**Prompt**
Would you restate all the data that follows, word for word?
_____
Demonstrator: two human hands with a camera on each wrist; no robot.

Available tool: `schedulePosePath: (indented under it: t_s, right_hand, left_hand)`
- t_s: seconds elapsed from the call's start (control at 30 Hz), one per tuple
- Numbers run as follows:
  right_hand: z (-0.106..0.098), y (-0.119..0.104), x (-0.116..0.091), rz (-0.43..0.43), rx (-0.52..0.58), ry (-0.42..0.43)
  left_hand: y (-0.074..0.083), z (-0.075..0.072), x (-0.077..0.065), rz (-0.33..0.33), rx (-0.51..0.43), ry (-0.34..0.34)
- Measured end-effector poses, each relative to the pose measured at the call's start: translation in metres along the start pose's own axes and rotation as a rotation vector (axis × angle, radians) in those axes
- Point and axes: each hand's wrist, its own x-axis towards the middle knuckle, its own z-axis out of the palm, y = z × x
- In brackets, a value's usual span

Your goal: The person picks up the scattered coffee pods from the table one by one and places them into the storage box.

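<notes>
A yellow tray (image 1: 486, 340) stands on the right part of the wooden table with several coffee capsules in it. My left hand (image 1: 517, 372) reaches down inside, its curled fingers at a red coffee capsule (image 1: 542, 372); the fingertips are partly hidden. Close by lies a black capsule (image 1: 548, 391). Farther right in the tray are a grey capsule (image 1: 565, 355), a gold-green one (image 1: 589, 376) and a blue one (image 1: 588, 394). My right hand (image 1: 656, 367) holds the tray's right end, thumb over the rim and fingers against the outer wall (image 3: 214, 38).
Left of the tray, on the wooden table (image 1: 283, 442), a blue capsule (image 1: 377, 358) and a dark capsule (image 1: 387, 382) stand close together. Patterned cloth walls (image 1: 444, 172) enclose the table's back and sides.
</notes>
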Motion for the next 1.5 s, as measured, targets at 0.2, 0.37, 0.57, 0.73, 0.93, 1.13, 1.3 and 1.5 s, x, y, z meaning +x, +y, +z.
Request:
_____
**Answer section**
Demonstrator: two human hands with a camera on each wrist; no robot.

Available tool: `schedulePosePath: (indented under it: t_s, right_hand, left_hand)`
- t_s: seconds elapsed from the call's start (control at 30 Hz), one per tuple
- Numbers run as follows:
  right_hand: z (-0.106..0.098), y (-0.119..0.104), x (-0.116..0.091), rz (-0.43..0.43), rx (-0.52..0.58), ry (-0.42..0.43)
  left_hand: y (-0.074..0.083), z (-0.075..0.072), x (-0.077..0.065), rz (-0.33..0.33), rx (-0.51..0.43), ry (-0.34..0.34)
- Measured end-effector poses, each relative to the pose measured at the call's start: translation in metres along the start pose's own axes and rotation as a rotation vector (axis × angle, radians) in those axes
- Point and axes: each hand's wrist, its own x-axis towards the middle knuckle, its own z-axis out of the palm, y = z × x
- In brackets, a value's usual span

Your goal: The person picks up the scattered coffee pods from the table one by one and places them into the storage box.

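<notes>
A yellow tray (image 1: 486, 340) stands on the right part of the wooden table with several coffee capsules in it. My left hand (image 1: 517, 372) reaches down inside, its curled fingers at a red coffee capsule (image 1: 542, 372); the fingertips are partly hidden. Close by lies a black capsule (image 1: 548, 391). Farther right in the tray are a grey capsule (image 1: 565, 355), a gold-green one (image 1: 589, 376) and a blue one (image 1: 588, 394). My right hand (image 1: 656, 367) holds the tray's right end, thumb over the rim and fingers against the outer wall (image 3: 214, 38).
Left of the tray, on the wooden table (image 1: 283, 442), a blue capsule (image 1: 377, 358) and a dark capsule (image 1: 387, 382) stand close together. Patterned cloth walls (image 1: 444, 172) enclose the table's back and sides.
</notes>
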Motion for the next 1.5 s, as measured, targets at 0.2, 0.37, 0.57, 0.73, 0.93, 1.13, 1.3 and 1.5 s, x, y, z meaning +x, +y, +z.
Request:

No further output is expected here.